Every entry should be given again exactly, with nothing dropped.
++++ GIVEN RECORDS ++++
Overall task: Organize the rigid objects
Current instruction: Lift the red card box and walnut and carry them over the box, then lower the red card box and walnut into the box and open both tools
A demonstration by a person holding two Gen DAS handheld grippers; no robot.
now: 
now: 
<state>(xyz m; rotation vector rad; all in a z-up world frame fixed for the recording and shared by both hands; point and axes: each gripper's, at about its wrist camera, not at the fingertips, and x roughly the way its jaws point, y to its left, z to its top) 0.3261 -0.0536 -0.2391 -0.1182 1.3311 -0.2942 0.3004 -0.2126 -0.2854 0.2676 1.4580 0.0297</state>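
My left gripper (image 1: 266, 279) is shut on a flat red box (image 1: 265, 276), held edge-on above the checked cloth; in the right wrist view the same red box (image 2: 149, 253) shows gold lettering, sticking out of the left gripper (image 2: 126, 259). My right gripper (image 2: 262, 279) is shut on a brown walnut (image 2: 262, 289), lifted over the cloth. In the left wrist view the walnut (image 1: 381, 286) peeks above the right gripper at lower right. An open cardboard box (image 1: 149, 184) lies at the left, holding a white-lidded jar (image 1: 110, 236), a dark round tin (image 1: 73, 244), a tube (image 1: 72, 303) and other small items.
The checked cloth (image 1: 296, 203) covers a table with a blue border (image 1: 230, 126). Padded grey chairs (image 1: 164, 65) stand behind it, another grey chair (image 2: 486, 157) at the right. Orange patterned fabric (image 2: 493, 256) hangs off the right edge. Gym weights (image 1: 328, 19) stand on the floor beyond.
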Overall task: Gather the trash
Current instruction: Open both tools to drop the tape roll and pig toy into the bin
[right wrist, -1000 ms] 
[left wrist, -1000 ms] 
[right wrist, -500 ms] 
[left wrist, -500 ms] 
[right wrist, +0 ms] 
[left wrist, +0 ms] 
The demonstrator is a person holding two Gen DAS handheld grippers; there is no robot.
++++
ANSWER SPACE:
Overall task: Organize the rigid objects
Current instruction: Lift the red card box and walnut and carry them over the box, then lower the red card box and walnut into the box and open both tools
A demonstration by a person holding two Gen DAS handheld grippers; no robot.
now: 
now: 
<state>(xyz m; rotation vector rad; all in a z-up world frame fixed for the recording and shared by both hands; point and axes: each gripper's, at about its wrist camera, not at the fingertips, and x roughly the way its jaws point, y to its left, z to its top) 0.3261 -0.0536 -0.2391 -0.1182 1.3311 -0.2942 0.3004 -0.2126 -0.2854 0.2676 1.4580 0.0297</state>
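My left gripper (image 1: 266, 279) is shut on a flat red box (image 1: 265, 276), held edge-on above the checked cloth; in the right wrist view the same red box (image 2: 149, 253) shows gold lettering, sticking out of the left gripper (image 2: 126, 259). My right gripper (image 2: 262, 279) is shut on a brown walnut (image 2: 262, 289), lifted over the cloth. In the left wrist view the walnut (image 1: 381, 286) peeks above the right gripper at lower right. An open cardboard box (image 1: 149, 184) lies at the left, holding a white-lidded jar (image 1: 110, 236), a dark round tin (image 1: 73, 244), a tube (image 1: 72, 303) and other small items.
The checked cloth (image 1: 296, 203) covers a table with a blue border (image 1: 230, 126). Padded grey chairs (image 1: 164, 65) stand behind it, another grey chair (image 2: 486, 157) at the right. Orange patterned fabric (image 2: 493, 256) hangs off the right edge. Gym weights (image 1: 328, 19) stand on the floor beyond.
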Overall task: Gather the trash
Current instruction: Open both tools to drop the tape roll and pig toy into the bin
[right wrist, -1000 ms] 
[left wrist, -1000 ms] 
[right wrist, -500 ms] 
[left wrist, -500 ms] 
[right wrist, +0 ms] 
[left wrist, +0 ms] 
The demonstrator is a person holding two Gen DAS handheld grippers; there is no robot.

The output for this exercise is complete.